The data>
──────────

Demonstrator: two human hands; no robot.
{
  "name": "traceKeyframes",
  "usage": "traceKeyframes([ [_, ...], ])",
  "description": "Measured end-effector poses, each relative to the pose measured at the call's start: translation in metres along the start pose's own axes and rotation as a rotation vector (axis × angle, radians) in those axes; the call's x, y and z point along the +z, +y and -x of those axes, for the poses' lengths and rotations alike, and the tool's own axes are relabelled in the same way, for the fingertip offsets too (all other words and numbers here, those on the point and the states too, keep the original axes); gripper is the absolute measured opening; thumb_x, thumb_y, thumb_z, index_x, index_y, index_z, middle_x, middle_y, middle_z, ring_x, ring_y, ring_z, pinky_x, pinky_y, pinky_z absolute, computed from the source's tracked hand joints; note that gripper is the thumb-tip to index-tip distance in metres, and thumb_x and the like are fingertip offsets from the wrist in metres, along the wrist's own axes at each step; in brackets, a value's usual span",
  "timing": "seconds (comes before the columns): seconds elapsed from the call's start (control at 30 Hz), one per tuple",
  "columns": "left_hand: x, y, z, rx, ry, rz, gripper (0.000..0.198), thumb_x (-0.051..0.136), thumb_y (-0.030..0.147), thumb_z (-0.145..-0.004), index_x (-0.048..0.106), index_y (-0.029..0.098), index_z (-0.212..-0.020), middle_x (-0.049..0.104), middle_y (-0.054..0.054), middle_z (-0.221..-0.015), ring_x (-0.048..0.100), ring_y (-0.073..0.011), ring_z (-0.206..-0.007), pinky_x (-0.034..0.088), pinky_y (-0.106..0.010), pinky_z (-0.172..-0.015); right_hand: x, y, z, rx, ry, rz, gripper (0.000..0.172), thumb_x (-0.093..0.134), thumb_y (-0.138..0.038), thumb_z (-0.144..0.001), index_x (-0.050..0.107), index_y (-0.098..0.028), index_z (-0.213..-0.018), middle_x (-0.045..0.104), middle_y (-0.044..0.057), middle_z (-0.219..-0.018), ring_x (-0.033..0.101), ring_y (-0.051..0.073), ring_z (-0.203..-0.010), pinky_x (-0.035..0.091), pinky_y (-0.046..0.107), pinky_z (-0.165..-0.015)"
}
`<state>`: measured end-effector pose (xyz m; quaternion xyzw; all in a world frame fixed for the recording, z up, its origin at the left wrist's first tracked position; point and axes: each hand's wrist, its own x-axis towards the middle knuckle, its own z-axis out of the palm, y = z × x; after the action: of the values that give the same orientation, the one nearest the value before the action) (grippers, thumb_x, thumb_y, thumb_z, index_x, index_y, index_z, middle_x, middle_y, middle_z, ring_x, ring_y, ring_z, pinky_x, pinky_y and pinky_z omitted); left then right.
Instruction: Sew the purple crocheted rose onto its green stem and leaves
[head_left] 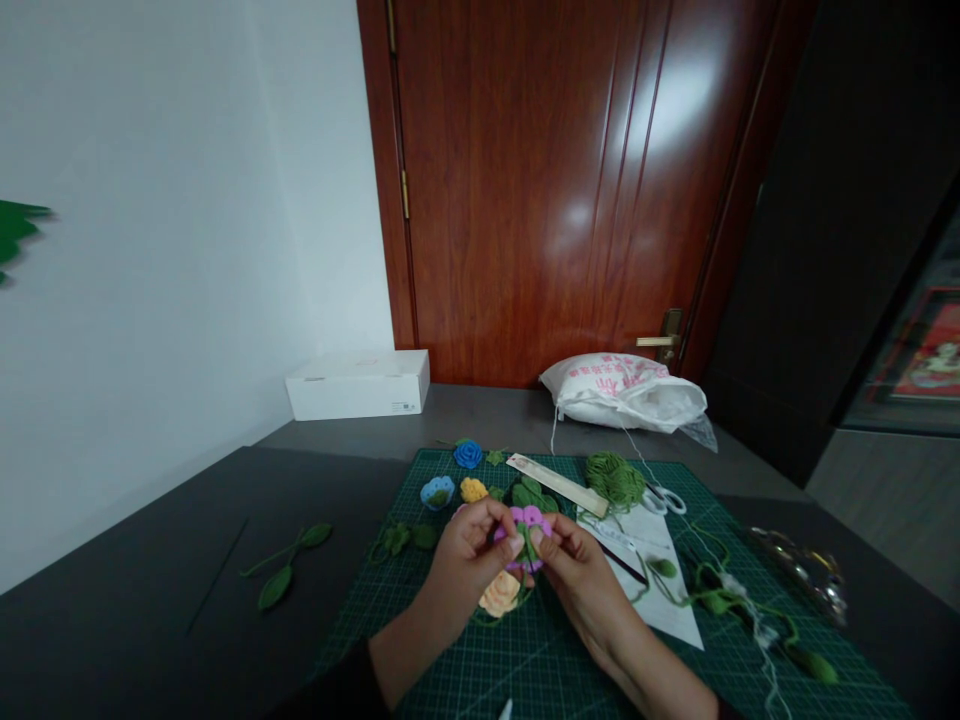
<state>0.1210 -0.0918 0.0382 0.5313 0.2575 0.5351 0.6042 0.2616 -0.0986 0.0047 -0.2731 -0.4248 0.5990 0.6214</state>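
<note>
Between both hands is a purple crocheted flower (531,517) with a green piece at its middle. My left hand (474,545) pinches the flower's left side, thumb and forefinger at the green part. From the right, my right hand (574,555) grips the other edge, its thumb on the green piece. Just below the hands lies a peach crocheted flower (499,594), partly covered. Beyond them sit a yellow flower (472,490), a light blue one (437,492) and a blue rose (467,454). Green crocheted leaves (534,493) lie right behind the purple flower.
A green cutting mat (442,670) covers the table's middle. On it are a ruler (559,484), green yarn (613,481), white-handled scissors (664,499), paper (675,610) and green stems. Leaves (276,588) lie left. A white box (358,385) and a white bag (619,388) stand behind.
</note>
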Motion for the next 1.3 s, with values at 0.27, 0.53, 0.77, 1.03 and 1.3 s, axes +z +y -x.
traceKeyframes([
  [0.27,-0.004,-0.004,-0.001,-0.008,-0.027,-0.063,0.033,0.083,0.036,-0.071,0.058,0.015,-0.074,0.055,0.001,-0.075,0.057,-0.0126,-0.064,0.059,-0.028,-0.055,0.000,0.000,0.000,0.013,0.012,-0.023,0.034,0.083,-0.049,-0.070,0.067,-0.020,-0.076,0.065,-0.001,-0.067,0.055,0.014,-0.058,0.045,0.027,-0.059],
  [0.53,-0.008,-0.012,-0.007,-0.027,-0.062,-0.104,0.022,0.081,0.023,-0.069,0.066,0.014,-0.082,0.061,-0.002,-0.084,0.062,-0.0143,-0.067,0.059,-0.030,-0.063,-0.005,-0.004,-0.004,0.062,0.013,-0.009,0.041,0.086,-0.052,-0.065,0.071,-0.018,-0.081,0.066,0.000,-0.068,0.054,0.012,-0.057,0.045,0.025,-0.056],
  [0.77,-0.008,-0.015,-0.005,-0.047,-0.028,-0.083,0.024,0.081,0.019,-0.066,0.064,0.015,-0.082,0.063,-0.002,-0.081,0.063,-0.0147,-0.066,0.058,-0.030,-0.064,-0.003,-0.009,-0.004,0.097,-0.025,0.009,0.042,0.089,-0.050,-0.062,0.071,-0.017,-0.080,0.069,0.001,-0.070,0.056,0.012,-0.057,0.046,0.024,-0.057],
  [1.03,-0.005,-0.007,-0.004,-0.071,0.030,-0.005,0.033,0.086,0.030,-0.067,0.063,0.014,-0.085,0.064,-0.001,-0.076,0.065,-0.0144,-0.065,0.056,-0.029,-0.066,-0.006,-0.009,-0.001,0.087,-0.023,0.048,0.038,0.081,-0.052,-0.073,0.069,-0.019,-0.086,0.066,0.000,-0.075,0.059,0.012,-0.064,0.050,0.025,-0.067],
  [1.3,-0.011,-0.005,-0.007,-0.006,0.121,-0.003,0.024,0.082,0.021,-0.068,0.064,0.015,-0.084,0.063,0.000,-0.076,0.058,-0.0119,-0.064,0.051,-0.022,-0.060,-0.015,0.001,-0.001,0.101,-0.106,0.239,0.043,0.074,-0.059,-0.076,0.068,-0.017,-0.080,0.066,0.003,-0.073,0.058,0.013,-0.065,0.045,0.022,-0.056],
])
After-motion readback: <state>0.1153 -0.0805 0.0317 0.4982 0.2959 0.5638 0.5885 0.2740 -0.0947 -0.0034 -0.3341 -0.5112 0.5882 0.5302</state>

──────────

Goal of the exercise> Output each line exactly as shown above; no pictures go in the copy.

Your solution>
Demonstrator: two human hands; no robot.
{
  "name": "traceKeyframes",
  "usage": "traceKeyframes([ [_, ...], ])",
  "description": "Measured end-effector poses, each relative to the pose measured at the call's start: translation in metres along the start pose's own axes and rotation as a rotation vector (axis × angle, radians) in those axes; the call's x, y and z point along the +z, +y and -x of those axes, for the poses' lengths and rotations alike, and the tool's own axes are relabelled in the same way, for the fingertip offsets too (all other words and numbers here, those on the point and the states too, keep the original axes); gripper is the absolute measured opening; thumb_x, thumb_y, thumb_z, index_x, index_y, index_z, middle_x, middle_y, middle_z, ring_x, ring_y, ring_z, pinky_x, pinky_y, pinky_z absolute, computed from the source's tracked hand joints; note that gripper is the thumb-tip to index-tip distance in metres, and thumb_x and the like are fingertip offsets from the wrist in metres, along the wrist's own axes at each step; in brackets, a value's usual span",
  "timing": "seconds (comes before the columns): seconds elapsed from the call's start (control at 30 Hz), one per tuple",
  "columns": "left_hand: x, y, z, rx, ry, rz, gripper (0.000..0.198), thumb_x (-0.051..0.136), thumb_y (-0.030..0.147), thumb_z (-0.145..-0.004), index_x (-0.048..0.106), index_y (-0.029..0.098), index_z (-0.212..-0.020), middle_x (-0.049..0.104), middle_y (-0.054..0.054), middle_z (-0.221..-0.015), ring_x (-0.048..0.100), ring_y (-0.073..0.011), ring_z (-0.206..-0.007), pinky_x (-0.034..0.088), pinky_y (-0.106..0.010), pinky_z (-0.172..-0.015); right_hand: x, y, z, rx, ry, rz, gripper (0.000..0.172), thumb_x (-0.093..0.134), thumb_y (-0.138..0.038), thumb_z (-0.144..0.001), index_x (-0.050..0.107), index_y (-0.098..0.028), index_z (-0.213..-0.018), middle_x (-0.045..0.104), middle_y (-0.044..0.057), middle_z (-0.219..-0.018), ring_x (-0.033..0.101), ring_y (-0.051..0.073), ring_z (-0.203..-0.010), pinky_x (-0.035..0.091), pinky_y (-0.046..0.107), pinky_z (-0.165..-0.015)"
}
`<state>`: measured end-effector pose (xyz m; quaternion xyzw; all in a world frame fixed for the recording, z up, its origin at the left wrist's first tracked position; point and axes: each hand's wrist, its own x-axis towards the middle knuckle, its own z-axis out of the palm, y = z × x; after the action: of the values that give the same orientation, the one nearest the value before the action) (grippers, thumb_x, thumb_y, thumb_z, index_x, index_y, index_z, middle_x, middle_y, middle_z, ring_x, ring_y, ring_z, pinky_x, pinky_y and pinky_z omitted); left then right.
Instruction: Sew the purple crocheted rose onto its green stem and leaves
[head_left] 
<state>0.1210 -0.0918 0.0382 0.5313 0.2575 0.5351 0.6042 0.2616 -0.0986 0.0047 -0.2731 -0.4248 0.5990 0.6214</state>
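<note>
Between both hands is a purple crocheted flower (531,517) with a green piece at its middle. My left hand (474,545) pinches the flower's left side, thumb and forefinger at the green part. From the right, my right hand (574,555) grips the other edge, its thumb on the green piece. Just below the hands lies a peach crocheted flower (499,594), partly covered. Beyond them sit a yellow flower (472,490), a light blue one (437,492) and a blue rose (467,454). Green crocheted leaves (534,493) lie right behind the purple flower.
A green cutting mat (442,670) covers the table's middle. On it are a ruler (559,484), green yarn (613,481), white-handled scissors (664,499), paper (675,610) and green stems. Leaves (276,588) lie left. A white box (358,385) and a white bag (619,388) stand behind.
</note>
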Motion for the next 1.3 s, with values at 0.27, 0.53, 0.77, 1.03 and 1.3 s, axes +z +y -x.
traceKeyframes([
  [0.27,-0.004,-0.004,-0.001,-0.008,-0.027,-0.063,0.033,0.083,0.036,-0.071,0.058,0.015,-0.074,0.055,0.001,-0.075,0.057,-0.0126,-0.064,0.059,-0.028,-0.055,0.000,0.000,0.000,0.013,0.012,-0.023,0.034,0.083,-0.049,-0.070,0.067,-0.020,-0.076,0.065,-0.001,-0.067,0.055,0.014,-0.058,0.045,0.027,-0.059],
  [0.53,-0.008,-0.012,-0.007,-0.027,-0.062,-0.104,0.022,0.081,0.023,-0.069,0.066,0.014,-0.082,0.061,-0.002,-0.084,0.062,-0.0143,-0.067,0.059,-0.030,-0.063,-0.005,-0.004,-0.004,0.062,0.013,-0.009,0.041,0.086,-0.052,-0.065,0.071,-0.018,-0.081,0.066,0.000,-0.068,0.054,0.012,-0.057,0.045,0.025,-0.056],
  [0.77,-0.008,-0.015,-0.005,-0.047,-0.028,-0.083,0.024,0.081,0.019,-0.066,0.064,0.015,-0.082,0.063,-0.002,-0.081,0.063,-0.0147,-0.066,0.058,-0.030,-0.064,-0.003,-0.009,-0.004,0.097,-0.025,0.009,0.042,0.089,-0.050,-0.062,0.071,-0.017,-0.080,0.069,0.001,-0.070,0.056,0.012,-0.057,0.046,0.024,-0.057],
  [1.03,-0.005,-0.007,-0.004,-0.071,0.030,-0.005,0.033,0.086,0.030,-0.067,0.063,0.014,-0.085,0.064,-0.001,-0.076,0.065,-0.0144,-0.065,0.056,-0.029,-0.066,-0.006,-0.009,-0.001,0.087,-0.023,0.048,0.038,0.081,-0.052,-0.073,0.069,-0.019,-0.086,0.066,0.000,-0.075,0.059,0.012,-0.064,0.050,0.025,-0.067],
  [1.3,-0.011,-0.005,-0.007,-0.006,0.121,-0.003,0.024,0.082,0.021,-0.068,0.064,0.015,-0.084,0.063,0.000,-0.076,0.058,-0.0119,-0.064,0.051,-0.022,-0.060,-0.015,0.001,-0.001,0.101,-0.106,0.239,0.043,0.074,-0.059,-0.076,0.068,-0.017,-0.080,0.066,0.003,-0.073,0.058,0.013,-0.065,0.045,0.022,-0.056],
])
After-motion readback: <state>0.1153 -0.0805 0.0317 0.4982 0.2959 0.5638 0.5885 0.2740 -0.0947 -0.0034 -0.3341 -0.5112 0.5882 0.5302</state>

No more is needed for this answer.